Historically, a European has led the International Monetary Fund, but emerging economies want that to change. While China is acting demure, it has spoken against "obsolete" Western control. 

What's the Latest Development?


When the former-head of the International Monetary Fund, Dominque Strauss-Kahn, was arrested in New York on sexual-assault charges and subsequently resigned his post, it sparked a debate about which nations should control the world's most powerful financial institutions. While the I.M.F. and World bank have typically been a European and American responsibility, respectively, the global economic crisis has developing nations, China among them, criticizing the West for its irresponsible behavior.
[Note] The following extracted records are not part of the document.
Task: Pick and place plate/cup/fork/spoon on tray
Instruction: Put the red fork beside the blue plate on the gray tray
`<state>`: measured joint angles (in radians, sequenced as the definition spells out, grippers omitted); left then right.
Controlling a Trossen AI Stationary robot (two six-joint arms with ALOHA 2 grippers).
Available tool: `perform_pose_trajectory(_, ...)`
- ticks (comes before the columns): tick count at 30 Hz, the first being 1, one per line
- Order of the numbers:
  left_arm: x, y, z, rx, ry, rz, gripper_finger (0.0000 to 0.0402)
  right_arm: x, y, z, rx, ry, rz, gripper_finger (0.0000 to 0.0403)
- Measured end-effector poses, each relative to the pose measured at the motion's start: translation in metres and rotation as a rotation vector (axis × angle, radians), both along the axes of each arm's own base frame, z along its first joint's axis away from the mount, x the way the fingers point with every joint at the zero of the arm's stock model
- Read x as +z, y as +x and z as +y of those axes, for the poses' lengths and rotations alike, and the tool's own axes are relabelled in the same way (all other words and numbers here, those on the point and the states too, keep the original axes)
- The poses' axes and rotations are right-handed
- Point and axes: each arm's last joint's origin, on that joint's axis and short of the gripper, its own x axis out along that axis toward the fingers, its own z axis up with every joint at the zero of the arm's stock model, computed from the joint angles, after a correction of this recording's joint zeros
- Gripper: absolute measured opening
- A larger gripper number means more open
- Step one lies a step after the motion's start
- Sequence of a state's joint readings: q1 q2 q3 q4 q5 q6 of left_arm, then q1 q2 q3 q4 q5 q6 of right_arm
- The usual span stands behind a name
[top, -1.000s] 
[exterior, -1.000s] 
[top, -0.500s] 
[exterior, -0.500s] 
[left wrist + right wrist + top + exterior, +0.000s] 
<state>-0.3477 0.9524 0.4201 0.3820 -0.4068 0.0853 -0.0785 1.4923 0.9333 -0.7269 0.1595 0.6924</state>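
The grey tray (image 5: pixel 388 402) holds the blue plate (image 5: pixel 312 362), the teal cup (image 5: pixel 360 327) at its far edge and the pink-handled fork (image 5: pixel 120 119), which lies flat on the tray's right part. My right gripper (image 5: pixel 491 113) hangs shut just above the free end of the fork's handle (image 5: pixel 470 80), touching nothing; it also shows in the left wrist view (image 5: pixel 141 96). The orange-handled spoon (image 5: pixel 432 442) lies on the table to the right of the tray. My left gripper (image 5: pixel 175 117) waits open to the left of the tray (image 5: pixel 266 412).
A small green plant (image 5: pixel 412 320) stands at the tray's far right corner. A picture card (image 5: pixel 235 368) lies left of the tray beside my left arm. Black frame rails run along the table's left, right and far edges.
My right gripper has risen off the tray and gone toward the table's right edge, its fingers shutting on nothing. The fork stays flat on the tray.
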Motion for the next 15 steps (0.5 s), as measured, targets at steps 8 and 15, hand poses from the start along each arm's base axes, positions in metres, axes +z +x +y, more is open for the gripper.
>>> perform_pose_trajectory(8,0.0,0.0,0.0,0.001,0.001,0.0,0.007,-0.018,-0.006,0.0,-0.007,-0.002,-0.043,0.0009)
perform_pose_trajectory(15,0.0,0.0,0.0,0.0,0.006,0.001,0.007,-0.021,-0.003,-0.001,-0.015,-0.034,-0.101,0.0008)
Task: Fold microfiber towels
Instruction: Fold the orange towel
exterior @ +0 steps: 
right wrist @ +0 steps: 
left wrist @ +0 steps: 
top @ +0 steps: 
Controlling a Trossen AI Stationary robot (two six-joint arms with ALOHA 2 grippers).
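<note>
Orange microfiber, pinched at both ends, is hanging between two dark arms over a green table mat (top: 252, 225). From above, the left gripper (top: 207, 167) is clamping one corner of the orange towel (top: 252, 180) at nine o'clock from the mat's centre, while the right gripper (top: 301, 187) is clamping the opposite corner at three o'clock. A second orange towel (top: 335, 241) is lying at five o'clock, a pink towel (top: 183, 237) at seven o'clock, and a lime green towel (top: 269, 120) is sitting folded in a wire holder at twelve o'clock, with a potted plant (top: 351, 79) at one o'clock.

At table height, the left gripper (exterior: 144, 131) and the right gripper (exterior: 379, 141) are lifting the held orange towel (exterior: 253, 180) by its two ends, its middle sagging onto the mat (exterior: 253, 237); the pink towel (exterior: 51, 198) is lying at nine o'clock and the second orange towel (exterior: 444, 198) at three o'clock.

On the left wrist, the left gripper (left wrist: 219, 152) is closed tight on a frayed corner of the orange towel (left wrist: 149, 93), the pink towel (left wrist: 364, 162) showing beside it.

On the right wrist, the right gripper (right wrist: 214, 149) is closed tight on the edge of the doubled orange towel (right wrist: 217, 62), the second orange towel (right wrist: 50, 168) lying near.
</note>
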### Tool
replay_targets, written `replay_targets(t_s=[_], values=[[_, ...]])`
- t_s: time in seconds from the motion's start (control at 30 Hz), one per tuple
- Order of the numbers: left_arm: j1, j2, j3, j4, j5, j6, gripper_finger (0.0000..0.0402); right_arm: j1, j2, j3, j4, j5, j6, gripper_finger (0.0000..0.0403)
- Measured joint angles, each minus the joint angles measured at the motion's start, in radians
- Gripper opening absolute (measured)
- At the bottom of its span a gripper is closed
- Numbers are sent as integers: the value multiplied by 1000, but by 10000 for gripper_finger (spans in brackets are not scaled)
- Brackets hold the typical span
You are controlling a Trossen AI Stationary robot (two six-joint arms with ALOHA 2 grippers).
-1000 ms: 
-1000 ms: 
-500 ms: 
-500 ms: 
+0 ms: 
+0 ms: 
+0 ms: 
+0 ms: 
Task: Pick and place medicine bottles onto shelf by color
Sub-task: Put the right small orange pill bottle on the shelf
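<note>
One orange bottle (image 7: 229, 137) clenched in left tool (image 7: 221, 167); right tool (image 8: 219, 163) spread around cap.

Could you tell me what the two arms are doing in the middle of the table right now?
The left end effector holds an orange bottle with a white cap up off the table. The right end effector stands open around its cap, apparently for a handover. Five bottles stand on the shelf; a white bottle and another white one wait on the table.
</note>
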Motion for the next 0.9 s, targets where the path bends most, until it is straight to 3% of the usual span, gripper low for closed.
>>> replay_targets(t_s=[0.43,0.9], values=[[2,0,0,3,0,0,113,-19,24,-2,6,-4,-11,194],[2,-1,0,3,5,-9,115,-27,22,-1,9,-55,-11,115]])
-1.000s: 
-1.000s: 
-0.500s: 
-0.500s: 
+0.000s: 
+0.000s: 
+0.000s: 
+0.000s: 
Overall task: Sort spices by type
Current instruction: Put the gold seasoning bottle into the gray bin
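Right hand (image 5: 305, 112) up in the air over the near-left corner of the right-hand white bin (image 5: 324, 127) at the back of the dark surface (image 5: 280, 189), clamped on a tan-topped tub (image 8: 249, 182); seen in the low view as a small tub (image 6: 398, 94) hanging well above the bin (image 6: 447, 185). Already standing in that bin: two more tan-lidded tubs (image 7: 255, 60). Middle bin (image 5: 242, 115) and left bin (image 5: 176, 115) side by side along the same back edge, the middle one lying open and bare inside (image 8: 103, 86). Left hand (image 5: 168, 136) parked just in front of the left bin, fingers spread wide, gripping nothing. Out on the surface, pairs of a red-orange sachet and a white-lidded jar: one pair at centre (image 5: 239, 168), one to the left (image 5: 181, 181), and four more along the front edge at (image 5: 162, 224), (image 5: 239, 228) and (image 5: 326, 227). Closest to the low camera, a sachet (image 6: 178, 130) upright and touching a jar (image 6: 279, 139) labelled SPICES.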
Many are now calling for a change in leadership at the highest levels, signalling yet again the rising power of developing nations. 

What's the Big Idea?

China has not made a move to lead the I.M.F. post-Strauss-Kahn and it seems the position may be given to another French national, Christine Lagarde, the country's current finance minister. China's financial market is still in early stages so the leadership necessary to lead the I.M.F. is seen as lacking, both inside China and out. "'No matter how big our banks are or how much reserves we have, the truth is that China's financial sector is not entirely open and does not operate according to market rules only,' says Wu Xiaoqiu, finance and securities researcher with China People's University."